EXERCISE DETAILS: Take the data below and extract the lines from the one with "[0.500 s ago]" to the one with "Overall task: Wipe", inclusive, exactly as written.

Stored items from a collection:
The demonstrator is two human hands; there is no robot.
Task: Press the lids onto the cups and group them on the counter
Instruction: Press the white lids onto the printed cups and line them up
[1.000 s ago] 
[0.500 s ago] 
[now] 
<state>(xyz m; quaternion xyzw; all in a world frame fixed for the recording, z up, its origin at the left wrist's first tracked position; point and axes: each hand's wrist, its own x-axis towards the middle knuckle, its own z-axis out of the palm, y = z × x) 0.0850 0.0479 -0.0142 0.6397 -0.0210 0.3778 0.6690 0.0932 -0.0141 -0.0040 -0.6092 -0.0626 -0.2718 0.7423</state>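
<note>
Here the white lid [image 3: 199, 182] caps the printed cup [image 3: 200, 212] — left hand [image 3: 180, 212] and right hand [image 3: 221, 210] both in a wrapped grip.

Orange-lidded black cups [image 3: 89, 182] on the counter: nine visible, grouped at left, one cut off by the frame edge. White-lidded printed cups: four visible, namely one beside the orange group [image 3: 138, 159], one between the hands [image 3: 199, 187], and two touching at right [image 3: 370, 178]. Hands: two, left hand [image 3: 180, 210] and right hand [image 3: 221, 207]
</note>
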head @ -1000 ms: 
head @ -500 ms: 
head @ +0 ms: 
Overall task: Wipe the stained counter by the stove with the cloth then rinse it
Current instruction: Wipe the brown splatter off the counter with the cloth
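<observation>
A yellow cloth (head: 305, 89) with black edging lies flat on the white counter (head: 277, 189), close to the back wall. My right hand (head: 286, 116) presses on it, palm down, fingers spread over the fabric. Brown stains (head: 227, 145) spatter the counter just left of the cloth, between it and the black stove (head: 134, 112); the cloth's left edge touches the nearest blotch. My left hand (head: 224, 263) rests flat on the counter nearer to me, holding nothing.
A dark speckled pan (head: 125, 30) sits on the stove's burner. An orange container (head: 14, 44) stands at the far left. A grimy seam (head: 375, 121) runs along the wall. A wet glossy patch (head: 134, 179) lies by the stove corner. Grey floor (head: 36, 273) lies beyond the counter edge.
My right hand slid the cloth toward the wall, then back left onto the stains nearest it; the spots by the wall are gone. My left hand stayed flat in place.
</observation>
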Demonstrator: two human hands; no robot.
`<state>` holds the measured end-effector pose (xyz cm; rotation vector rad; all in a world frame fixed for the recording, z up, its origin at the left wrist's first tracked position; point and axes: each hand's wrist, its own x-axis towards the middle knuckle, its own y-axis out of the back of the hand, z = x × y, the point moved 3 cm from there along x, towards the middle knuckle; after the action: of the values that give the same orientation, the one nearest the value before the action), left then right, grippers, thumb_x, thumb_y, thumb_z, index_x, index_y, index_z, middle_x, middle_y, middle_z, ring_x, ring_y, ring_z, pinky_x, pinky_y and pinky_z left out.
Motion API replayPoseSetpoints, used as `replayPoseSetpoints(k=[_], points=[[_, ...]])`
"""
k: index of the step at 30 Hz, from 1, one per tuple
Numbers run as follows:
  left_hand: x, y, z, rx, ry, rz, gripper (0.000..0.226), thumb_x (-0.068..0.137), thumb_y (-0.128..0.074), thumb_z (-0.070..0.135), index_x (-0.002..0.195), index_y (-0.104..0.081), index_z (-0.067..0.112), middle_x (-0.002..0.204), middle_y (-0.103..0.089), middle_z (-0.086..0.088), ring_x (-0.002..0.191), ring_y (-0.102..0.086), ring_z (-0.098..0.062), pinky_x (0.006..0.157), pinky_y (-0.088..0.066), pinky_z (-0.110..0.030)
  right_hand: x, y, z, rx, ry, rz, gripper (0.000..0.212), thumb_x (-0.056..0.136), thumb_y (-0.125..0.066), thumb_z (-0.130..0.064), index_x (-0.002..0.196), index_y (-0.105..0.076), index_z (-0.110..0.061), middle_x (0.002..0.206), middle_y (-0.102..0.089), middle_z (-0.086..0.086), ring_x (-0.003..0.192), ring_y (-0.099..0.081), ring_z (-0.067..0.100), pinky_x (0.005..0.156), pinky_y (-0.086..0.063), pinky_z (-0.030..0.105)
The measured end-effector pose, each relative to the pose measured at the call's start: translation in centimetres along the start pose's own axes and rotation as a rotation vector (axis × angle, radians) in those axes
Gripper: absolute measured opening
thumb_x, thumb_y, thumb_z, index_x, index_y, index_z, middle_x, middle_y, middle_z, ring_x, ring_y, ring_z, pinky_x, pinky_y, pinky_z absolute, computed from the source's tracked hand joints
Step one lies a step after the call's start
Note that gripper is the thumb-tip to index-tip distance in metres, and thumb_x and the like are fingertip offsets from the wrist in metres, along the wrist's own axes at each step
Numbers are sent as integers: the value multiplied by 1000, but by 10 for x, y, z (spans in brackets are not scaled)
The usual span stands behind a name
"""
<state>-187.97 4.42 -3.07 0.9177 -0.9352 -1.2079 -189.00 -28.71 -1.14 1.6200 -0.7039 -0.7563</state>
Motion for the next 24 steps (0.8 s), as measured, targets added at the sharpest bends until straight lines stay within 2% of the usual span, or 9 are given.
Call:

WRITTEN SOLUTION:
[0.500 s ago] 
[now] 
<state>(xyz m; quaternion xyzw; all in a world frame fixed for the recording, z up, its origin at the left wrist's first tracked position; point and axes: each hand's wrist, its own x-axis towards the middle knuckle, its own z-axis out of the palm, y = z × x) 0.0850 0.0479 -0.0142 0.6397 -0.0210 0.3778 0.6690 0.0932 -0.0141 -0.0040 -0.6092 -0.0626 -0.2718 0.7423</state>
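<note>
Here the white lid [image 3: 199, 182] caps the printed cup [image 3: 200, 212] — left hand [image 3: 180, 212] and right hand [image 3: 221, 210] both in a wrapped grip.

Orange-lidded black cups [image 3: 89, 182] on the counter: nine visible, grouped at left, one cut off by the frame edge. White-lidded printed cups: four visible, namely one beside the orange group [image 3: 138, 159], one between the hands [image 3: 199, 187], and two touching at right [image 3: 370, 178]. Hands: two, left hand [image 3: 180, 210] and right hand [image 3: 221, 207]
</note>
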head @ -1000 ms: 
head @ -500 ms: 
head @ +0 ms: 
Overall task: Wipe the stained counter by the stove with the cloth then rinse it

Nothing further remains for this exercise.